L’accompagnement : Les méthodes de sevrage sont identiques chez la femme et chez l'homme,
associant souvent des médicaments à un suivi alcoolique et psychologique. Cette prise en charge
psychologique, particulièrement importante dans la démarche d’accompagnement et de soins, permet
aux femmes de se libérer des croyances limitantes, ancrées depuis leur enfance, qui ne leur permettent
pas d’exister en dehors de l’emprise d’un homme (père, frère, conjoint, fils, patron…).
Pour une grande majorité de personnes, ce sujet est encore tabou.

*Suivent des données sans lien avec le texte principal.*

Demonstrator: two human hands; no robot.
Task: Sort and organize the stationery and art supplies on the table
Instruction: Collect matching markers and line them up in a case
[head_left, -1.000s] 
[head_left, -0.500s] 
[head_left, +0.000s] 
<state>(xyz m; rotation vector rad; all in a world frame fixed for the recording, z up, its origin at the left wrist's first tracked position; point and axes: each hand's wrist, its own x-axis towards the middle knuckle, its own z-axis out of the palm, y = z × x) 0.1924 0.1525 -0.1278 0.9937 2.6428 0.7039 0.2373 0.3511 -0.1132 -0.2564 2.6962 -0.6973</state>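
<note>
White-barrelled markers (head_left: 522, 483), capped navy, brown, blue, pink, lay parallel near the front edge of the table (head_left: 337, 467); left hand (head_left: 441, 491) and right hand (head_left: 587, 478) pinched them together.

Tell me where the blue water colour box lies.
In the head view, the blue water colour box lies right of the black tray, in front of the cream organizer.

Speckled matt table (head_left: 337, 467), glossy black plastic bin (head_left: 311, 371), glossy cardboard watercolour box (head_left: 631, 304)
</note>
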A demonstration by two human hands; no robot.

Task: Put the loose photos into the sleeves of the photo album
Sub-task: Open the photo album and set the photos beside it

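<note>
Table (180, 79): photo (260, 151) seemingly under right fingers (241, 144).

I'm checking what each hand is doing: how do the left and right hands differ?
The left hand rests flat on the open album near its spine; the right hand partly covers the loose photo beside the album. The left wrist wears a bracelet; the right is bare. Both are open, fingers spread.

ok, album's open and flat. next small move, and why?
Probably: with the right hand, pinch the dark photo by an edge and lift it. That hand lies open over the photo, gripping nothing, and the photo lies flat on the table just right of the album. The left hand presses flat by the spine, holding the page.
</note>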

Le rôle social attribué à la femme par la société, même s’il évolue, conduit à lui témoigner en
matière d’alcoolisme moins de sollicitude qu’à l’homme, ce qui augmente la difficulté de son
abord thérapeutique, avec des risques de contre attitudes, de préjugés et autres effets
défavorables à sa propre prise en charge.
C’est la raison pour laquelle il nous apparait utile que ces femmes qui, « paralysées de la
parole » ou affichant un « masque » en groupe mixte dans un premier temps, puissent se libérer
de blocages, de « barrières inutiles », de « croyances limitantes » liées à leur éducation, à
l’environnement dans lequel elles ont grandi et enfin renaître de leurs hontes.
Exprimées au sein d’un groupe de femmes, animé avec bienveillance, ces hontes peuvent devenir
source de richesse personnelle, de confiance en soi et d’amélioration de leur relation avec les
autres, et en particulier avec les hommes.
Cette libération de la parole féminine peut permettre ensuite à ces femmes de participer plus
aisément aux groupes de parole mixtes et, pourquoi pas, de s’investir différemment dans le
fonctionnement des associations.
Vie Libre accorde une place particulière aux femmes.
Elles représentent 46 % des adhérents (3928 femmes).
Au niveau national depuis 1989 puis au sein de 129 groupes de femmes puis 1994.
En Seine et Marne, au sein de la section de Dammarie Les Lys qui couvre le territoire de 14 communes
et qui fête ses 45 ans d’existence cette année, cette expérience a été menée et évolue vers la création
d’un groupe de paroles, fondée sur un besoin réellement exprimé et qui permettra aux femmes
d’échanger sur des thématiques spécifiques. Il nous semble en effet que certaines femmes éprouvent des
difficultés à aborder la question même d’être une femme… Libre, de surcroit… Il s’agit donc de mettre
en place un groupe pour qu’elles se permettent de se parler, d’en faire un outil qui s’inscrit en termes
d’estime de soi, dans leur démarche de soins.